Data section:
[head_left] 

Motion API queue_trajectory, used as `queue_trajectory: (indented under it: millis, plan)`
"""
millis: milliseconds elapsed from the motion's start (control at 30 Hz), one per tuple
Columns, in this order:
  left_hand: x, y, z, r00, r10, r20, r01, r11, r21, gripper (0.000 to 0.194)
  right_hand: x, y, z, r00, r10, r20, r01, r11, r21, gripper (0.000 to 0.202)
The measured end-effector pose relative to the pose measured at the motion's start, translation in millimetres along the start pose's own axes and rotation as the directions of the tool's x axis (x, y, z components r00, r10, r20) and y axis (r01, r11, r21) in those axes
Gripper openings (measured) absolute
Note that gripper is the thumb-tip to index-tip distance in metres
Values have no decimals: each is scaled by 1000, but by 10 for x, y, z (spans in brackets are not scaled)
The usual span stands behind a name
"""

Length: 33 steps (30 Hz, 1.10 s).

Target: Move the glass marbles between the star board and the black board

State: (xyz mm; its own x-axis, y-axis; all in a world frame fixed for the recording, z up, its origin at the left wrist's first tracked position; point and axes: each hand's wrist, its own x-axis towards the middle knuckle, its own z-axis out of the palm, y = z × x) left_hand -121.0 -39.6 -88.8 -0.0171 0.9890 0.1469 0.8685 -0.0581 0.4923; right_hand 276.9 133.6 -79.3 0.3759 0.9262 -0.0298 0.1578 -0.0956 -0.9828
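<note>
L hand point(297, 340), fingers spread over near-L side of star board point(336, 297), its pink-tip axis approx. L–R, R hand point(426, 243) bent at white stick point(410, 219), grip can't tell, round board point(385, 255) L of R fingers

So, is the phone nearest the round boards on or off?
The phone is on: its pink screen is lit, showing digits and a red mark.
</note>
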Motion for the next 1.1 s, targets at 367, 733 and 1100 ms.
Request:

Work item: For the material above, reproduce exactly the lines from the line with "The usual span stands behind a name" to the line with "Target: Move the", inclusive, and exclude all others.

Task answer:
The usual span stands behind a name
"""

Length: 33 steps (30 Hz, 1.10 s).

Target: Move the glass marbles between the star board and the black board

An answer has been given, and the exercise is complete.